Em questão de meses, Andres viu "os ossos pularem para fora" quando uma bala atravessou o crânio de um amigo, no primeiro combate dos dois, e foi obrigado a "justiçar" um sequestrado. "Era a minha vida ou a dele", diz. "Nunca mais fui criança."

No começo do século, juntar John, Sabas e Andres seria tão razoável quanto convidar milicianos, Comando Vermelho e Terceiro Comando para a mesma festa.

O trio, contudo, deixou as armas e a rixa para trás. A luta que travam, agora, é para serem aceitos por uma sociedade traumatizada por décadas de conflito armado –com rifles empunhados por eles.

"Somos vítimas e vitimadores", diz Sabas, na cadeira de rodas desde 2001, após um de seis tiros disparados por paramilitares lhe atingir a coluna. Uma bala na cabeça tirou 50% de sua audição.

Como os três, há 57 mil ex-combatentes que voltaram à legalidade com ajuda da ACR (Agência Colombiana de Reintegração). Desde 2003, a entidade federal aceita desertores à esquerda e à direita.

"Soldados rasos", diz o diretor da agência, Joshua Ventura. "Sem poder de decisão."

No programa, os ex-inimigos moram juntos, recebem auxílio financeiro e psicológico e fazem cursos técnicos ao estilo Pronatec. Alguns ingressam em universidades.
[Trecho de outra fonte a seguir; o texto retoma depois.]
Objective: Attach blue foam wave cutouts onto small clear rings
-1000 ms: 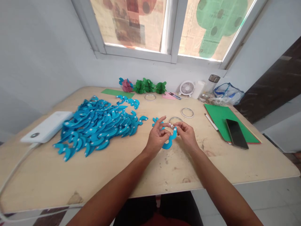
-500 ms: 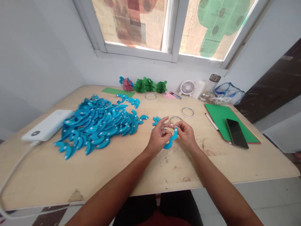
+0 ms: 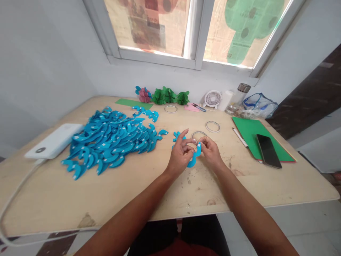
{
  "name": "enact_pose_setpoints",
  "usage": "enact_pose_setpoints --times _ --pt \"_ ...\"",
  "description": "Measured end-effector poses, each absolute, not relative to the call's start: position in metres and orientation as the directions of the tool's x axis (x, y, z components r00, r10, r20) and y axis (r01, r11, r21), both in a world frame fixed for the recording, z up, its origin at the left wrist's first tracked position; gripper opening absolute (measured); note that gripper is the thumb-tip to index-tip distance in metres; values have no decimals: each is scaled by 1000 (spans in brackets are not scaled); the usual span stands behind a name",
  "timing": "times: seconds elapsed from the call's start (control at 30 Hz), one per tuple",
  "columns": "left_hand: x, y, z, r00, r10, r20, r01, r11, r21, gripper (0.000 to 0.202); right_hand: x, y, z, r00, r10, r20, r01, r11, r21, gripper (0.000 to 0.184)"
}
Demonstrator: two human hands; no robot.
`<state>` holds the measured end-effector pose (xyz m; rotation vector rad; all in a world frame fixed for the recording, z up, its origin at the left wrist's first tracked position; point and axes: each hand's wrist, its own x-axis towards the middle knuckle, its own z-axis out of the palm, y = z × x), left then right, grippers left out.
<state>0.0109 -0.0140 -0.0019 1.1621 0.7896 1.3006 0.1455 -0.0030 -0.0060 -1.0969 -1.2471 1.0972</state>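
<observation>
My left hand (image 3: 179,155) pinches a curved blue paper piece (image 3: 191,163) between thumb and fingers, its index finger raised. A small white square shows on the upper end of that piece, and a whitish bit sits at a left fingertip. Close against this end, the thumb and fingers of my right hand (image 3: 211,153) are pinched together; what lies between them is too small to make out. Just beyond the hands lies a tape roll (image 3: 198,134), partly covered by the fingers. Other blue paper cutouts (image 3: 176,135) show behind my left hand.
A large pile of blue paper pieces (image 3: 114,138) with white squares covers the left, beside a white power bank (image 3: 54,141) on a cable. More tape rolls (image 3: 212,126), green paper ornaments (image 3: 169,95), and a small fan (image 3: 212,99) stand behind. A phone (image 3: 268,151) rests on green sheets, right.
My left index finger has lifted a little higher. The blue piece has shifted slightly between the hands, which stay together in the same place.
</observation>
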Motion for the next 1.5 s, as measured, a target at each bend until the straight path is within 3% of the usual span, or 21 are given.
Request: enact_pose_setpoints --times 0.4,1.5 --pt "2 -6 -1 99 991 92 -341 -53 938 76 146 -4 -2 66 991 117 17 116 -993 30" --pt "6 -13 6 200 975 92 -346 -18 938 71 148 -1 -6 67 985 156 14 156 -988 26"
O processo todo dura anos e culmina com serviços comunitários e um cara a cara com vítimas (diretas ou não).

Nem todos lidam bem.

O ex-paramilitar John pega ônibus onde, no banco da frente, falam mal da iniciativa. "Faz você pensar que jamais poderá contar ao seu vizinho", pondera numa das sedes da ACR –um sobrado branco onde aniversariantes do mês são lembrados num pôster da Turma da Mônica.

"E se o nazista que matou o bebê da vizinha judia dissesse 'pô, foi mal'? Hitler deu a ordem, não apertou o gatilho", compara o bancário Eder Santos, 47, vestindo uma polo com Che Guevara dentro do sinal de "proibido".

"Esses terroristas não servem nem para fritar meu Big Mac", completa, antes de se perder entre centenas de pessoas que fecharam uma avenida da capital num sábado chuvoso de dezembro.

Aos gritos de "fora, comunistas, terroristas!", os manifestantes pediam "paz sem impunidade". A ex-candidata ao Senado Margarita Restrepo, 62, engrossava o coro.

"Em 2000, a guerrilha não me permitia estar na Colômbia. Queria sequestrar meus filhos. Somos 45 milhões de vítimas, mesmo se não nos tocaram diretamente", diz, enrolada na bandeira do país.

ESPIRAL

A meta, segundo o diretor da ACR, é enquadrar o "círculo da violência". Sobretudo nas zonas rurais, onde os alistamentos são mais comuns e a criança recrutada hoje vira o algoz de amanhã. "O conflito pune os mais pobres, vulneráveis, sem acesso a saúde e educação."

Veja o caso de John: ele tomava cerveja sob um limoeiro quando soube que quatro guerrilheiros das Farc o procuravam. Crê ter sido confundido com um paramilitar. "Naquele momento, eu não tinha nada a ver com eles."

Isso mudou rapidamente. Com as Autodefesas, encontrou proteção e "grana, muita grana". Virou uma espécie de "gerentão", responsável pelo carregamento de fuzis e por contatos com autoridades, policiais e hospitais.

Sabas exercia função parecida nas Farc. Deixou a distribuidora de alimentos para virar braço direito do comandante. Era a ponte com o prefeito da cidade, que pagava "pedágio" à guerrilha. Já multinacionais "levavam a cota anual todo dezembro".

John e Sabas já completaram seu processo de reintegração e trabalham ajudando novos desmobilizados, como o jovem Andres, que sonha em ser chef de cozinha "ou, quem sabe, presidente".

"O prefeito de Bogotá [Gustavo Petro] foi guerrilheiro. Presidentes de Uruguai e Brasil também. Muitas pessoas tentaram chegar ao poder pela luta armada, mas conseguiram pela via democrática", diz Sabas. "Por que as Farc não veem esse exemplo?"